Tuesday, May 26, 2009

So it begins

President Obama has nominated Judge Sonia Sotomayor of the Second Circuit Court of Appeals as his first Supreme Court nominee, and as expected, those across the aisle didn't take long to begin the distortions. First one I saw this morning comes from a local blogger, who after making tasteless prison rape insinuations at the idea of Judge Sotomayor on the highest court in the land, gets to the point:
Sotomayor's take on judicial activism:

"Court of appeals is where policy is made…and I know, I know this is on tape and I should never say that, courts don't [makes scare quotes in the air] make law, I know [growd giggles as she regroups]. I know, I know, I'm not promoting it, I'm not advocating it, I know…

Not really [Mitch makes scare quotes in the air] condemning it, either, are [more scare quotes] we?

Now I'm pretty sure Mitch hasn't ever taken on any appellate cases, so let's take a look at what it actually is that appellate courts do. First and foremost, they make certain that the trial courts apply the law correctly. They sort out what lawmakers mean when they write the frightful stuff we read in laws drafted at 4:00 a.m. in the waning days of a legislative session. They work to give life to laws and constitutions drafted decades and centuries ago in light of what our world is today. To think that this happens in a vacuum devoid of policy considerations is folly. Sotomayor was describing what happens at every state and federal appellate court in the land, not announcing some radical plot.
Anonymous Liberal put it best:
Her point, which is unquestionably true as a descriptive matter, is that judicial decision making at the Court of Appeals level is more about setting policy, whereas judging at the District Court level is a more about deciding individual cases and disputes. And the reason for this is obvious. Decisions at the Court of Appeals level don't just determine the fates of individual litigants; they serve as controlling precedent for all District Court judges within that circuit. Thus any decision by a Court of Appeals becomes the policy of that circuit, at least until it's overruled by the Supreme Court (which is rare).

There is nothing remotely controversial about this. Cases get appealed to the Circuit Court level for one reason: because the answer to the question being litigated is not clear. When the law is clear, no one bothers to appeal (because it's really expensive). A Court of Appeals grapples with the difficult questions, the gray areas in the law, and ultimately issues rulings one way or the other. These rulings then become the policy of that particular circuit, serving as controlling precedent in future cases. This is just as true in the ultra-conservative Fourth Circuit as it is the more liberal Ninth Circuit.
(Emphasis added.) Courts of Appeals wouldn't be performing their function if they didn't think about the implications of their decisions beyond those of the immediate case.

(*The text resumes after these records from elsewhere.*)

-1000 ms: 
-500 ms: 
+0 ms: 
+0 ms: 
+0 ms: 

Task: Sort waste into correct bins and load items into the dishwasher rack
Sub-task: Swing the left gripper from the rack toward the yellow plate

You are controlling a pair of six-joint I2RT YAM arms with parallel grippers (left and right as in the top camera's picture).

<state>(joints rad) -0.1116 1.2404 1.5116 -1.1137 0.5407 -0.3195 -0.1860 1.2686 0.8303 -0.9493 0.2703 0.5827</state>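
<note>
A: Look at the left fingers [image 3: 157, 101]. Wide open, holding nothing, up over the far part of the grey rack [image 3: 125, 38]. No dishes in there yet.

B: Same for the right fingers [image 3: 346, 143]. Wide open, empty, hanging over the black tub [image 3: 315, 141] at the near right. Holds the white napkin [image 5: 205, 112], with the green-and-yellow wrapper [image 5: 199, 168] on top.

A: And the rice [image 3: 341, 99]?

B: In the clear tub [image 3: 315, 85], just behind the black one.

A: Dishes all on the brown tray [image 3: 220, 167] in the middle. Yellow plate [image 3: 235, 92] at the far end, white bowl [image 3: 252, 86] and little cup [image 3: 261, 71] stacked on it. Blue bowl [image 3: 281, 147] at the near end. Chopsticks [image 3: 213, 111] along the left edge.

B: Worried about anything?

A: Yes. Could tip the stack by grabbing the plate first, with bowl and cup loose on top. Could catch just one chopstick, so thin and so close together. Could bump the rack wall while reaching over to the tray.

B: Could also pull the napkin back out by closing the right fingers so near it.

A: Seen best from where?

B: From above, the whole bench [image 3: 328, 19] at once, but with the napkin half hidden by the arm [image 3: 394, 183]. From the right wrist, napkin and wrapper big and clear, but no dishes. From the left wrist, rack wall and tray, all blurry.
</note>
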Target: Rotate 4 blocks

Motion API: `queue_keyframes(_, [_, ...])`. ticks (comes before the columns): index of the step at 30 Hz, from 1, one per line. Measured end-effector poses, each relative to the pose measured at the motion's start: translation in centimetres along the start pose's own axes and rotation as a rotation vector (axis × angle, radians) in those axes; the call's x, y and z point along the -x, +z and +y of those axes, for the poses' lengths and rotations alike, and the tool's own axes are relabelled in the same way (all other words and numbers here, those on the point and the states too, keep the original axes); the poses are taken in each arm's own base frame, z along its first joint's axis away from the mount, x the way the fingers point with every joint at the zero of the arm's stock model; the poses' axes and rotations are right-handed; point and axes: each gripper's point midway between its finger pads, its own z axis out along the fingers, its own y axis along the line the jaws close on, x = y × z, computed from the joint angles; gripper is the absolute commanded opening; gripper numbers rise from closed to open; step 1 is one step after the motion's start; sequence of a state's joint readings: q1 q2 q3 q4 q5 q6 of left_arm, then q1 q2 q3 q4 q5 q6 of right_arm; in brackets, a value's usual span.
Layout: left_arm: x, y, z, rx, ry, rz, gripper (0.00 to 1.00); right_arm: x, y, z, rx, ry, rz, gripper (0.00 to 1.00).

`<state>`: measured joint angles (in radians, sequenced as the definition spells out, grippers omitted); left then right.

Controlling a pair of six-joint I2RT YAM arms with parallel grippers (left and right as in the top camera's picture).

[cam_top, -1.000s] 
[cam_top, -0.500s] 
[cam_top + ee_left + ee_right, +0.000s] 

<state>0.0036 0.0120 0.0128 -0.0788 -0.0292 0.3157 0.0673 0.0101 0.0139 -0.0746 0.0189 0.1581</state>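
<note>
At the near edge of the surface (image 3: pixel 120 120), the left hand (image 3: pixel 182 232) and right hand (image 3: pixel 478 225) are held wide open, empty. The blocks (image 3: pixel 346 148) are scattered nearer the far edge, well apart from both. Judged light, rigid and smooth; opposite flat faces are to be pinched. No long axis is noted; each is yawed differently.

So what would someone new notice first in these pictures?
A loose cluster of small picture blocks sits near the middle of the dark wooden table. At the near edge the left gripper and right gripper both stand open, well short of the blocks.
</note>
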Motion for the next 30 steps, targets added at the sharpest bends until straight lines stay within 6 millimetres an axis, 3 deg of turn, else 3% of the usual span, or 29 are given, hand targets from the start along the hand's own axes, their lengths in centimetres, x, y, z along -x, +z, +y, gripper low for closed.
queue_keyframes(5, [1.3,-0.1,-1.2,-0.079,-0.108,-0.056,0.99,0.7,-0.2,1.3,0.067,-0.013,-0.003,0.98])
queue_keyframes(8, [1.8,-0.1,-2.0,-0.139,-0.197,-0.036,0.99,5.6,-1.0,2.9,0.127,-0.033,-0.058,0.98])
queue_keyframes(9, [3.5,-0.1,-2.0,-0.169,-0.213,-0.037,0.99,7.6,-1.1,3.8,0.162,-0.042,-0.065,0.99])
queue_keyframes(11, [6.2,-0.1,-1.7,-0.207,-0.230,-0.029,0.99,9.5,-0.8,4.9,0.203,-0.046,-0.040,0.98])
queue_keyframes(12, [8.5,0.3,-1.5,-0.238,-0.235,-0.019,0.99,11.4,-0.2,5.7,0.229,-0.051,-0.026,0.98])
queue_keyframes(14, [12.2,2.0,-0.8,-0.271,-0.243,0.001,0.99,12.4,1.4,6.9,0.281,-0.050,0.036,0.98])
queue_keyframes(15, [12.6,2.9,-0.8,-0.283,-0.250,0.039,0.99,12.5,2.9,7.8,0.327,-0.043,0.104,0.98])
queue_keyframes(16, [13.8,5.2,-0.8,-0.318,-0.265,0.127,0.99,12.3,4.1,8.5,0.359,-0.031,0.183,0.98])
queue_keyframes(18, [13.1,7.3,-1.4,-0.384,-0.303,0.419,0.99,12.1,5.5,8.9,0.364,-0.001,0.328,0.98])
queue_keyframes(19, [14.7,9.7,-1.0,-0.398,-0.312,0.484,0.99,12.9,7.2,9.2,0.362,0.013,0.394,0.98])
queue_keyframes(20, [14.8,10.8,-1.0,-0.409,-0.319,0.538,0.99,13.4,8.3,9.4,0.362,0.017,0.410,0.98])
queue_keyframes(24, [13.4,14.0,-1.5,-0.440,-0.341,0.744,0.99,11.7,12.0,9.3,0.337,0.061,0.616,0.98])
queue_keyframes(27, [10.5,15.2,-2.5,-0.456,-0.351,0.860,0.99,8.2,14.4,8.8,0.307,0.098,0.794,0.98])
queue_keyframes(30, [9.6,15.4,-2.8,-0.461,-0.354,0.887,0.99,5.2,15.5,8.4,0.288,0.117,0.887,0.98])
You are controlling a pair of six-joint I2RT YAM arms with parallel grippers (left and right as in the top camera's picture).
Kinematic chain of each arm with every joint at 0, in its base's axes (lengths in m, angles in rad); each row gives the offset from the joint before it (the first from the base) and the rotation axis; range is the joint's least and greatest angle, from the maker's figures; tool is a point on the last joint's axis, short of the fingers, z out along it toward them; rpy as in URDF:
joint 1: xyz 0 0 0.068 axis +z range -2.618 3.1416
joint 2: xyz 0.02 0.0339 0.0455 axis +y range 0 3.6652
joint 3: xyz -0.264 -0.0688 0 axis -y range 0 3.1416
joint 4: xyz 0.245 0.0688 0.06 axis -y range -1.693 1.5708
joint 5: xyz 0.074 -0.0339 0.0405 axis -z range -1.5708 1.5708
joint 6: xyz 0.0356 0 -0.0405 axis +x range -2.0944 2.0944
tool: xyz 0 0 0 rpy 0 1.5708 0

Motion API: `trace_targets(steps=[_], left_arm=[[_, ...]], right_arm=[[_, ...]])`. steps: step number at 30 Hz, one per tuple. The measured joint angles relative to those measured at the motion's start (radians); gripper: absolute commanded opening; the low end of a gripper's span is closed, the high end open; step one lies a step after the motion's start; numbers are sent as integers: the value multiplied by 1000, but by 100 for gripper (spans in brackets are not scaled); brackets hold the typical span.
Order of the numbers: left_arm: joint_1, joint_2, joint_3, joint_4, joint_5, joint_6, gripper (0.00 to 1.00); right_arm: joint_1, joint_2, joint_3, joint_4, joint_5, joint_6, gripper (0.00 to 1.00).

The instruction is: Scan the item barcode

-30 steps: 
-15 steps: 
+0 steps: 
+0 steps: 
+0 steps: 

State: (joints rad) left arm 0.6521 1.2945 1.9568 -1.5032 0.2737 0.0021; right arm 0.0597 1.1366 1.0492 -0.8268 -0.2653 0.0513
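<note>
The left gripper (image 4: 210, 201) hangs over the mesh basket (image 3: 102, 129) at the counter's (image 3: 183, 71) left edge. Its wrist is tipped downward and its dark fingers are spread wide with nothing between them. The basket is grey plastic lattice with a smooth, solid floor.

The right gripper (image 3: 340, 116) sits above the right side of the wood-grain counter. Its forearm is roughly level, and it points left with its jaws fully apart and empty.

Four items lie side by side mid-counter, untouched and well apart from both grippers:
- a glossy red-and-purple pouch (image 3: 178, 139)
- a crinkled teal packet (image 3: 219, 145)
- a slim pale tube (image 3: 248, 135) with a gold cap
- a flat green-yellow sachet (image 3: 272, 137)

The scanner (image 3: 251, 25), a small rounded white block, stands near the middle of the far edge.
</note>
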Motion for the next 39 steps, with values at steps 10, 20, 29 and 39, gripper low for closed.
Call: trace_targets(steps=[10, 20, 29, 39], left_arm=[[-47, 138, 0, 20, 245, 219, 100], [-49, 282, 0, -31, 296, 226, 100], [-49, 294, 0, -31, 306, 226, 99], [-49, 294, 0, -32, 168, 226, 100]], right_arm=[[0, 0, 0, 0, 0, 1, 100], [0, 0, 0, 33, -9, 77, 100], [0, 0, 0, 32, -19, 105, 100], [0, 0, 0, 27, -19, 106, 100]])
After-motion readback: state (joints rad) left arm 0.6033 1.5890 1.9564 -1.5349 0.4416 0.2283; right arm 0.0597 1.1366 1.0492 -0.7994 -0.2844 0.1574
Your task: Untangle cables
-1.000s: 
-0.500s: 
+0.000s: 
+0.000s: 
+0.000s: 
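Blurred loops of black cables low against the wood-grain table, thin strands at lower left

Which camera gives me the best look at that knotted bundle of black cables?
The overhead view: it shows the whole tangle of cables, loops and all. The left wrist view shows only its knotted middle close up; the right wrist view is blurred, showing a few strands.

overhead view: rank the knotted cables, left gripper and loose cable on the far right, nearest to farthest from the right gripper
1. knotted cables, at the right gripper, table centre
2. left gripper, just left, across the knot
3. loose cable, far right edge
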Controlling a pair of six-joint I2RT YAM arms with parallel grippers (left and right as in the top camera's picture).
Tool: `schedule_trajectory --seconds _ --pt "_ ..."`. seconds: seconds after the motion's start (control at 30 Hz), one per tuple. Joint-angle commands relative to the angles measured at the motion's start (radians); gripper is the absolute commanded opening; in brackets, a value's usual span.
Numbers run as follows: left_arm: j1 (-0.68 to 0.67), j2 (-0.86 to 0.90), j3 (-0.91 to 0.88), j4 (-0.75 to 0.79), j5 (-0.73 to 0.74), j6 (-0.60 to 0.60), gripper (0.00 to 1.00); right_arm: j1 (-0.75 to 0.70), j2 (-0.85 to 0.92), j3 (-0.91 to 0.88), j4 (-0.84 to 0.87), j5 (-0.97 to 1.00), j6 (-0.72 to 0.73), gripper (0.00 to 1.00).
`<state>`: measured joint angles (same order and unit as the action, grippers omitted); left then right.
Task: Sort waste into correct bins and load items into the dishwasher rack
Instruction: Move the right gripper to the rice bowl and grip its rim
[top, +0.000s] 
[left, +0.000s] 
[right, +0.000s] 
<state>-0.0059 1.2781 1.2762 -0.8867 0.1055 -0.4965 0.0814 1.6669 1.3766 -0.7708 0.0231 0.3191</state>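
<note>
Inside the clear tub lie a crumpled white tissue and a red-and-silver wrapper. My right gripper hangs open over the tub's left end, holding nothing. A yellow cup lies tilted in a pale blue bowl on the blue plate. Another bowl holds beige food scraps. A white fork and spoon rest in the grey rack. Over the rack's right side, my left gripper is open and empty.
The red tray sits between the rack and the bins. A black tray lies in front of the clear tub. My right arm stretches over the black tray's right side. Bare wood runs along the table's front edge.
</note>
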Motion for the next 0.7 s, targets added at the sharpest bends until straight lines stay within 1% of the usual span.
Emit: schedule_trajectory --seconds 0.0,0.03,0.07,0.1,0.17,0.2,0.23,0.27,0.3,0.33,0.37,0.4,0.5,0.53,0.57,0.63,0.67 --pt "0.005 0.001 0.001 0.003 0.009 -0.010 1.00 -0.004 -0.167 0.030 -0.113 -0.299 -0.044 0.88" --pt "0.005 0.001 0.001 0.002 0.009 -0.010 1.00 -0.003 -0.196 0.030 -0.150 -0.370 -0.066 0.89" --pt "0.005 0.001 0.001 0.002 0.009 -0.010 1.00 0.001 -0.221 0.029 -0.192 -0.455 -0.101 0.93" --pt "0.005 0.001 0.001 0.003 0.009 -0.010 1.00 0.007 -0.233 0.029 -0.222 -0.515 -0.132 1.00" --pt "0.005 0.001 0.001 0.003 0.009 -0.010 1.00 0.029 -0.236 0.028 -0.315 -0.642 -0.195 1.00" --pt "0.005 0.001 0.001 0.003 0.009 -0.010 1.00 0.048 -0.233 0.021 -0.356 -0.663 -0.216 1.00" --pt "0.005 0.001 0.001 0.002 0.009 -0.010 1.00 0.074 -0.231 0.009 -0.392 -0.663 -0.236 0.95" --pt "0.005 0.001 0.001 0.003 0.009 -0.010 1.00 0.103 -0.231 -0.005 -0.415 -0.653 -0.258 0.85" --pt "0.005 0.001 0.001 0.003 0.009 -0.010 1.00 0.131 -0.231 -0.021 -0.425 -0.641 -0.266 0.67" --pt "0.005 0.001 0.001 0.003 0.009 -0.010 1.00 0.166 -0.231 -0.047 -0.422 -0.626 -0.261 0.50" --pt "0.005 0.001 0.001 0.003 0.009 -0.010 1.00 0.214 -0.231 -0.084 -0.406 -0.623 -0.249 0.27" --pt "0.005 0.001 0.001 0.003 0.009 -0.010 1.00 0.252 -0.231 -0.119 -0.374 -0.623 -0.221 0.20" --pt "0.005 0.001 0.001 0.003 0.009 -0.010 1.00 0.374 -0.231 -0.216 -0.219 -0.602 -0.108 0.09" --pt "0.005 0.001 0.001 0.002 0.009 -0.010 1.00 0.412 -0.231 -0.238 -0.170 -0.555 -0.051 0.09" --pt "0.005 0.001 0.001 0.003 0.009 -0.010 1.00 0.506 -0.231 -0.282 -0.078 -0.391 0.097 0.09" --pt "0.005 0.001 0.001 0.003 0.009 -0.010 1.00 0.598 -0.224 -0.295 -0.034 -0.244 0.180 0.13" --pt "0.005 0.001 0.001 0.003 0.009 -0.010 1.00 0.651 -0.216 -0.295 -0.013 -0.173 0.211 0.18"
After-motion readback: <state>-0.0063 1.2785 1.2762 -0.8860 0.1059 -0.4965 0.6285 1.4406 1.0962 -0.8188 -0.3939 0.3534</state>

But unwilling to leave it at one out-of-context, truthful description of a court of appeals doing the job it's designed to do, our local blogger hints what is going to be the crux of attacks on Judge Sotomayor during her confirmation process:
Rumor has it that Sotomayor is so far to the left on the Second Amendment, Amnesty and other issues that the Administration knows she can’t get confirmed, even with the libs' headlock on the Senate. Sotomayor is, so the theory goes, a campaign sop to Latinos.

I am fearful that this is going to be what we see from the minds across the aisle as they go forward in trying to do what ever they can to derail this nomination: rumor. Judge Sotomayor has taken part in exactly one short reported decision where Second Amendment issues arose. Maloney v. Cuomo, 554 F.3d 56 (2d Cir. 2009), involved the pro se appeal of a man attacking on constitutional grounds the New York state prohibition on nunchaku. The Second Circuit decision affirmed the trial court's rejection of Maloney's arguments and recognized that the Second Amendment limits federal, not state action. The Second Circuit based its decision on longstanding Supreme Court precedent and did not take any wild view of what the Second Amendment did or did not do. Apparently unwilling to read the per curium (that is, unanimous but not drafted by any specific judge) decision, we instead have our local blogger choosing to rely on rumor.

But the underlying point here is not gun control, it is what we can expect to see in the weeks ahead. Will we allow the debate to be set by a reliance is on unnamed, undisclosed “rumors”, or will we look at the opinions and articles the judge has written and the answers she gives at her confirmation hearings? Time will tell.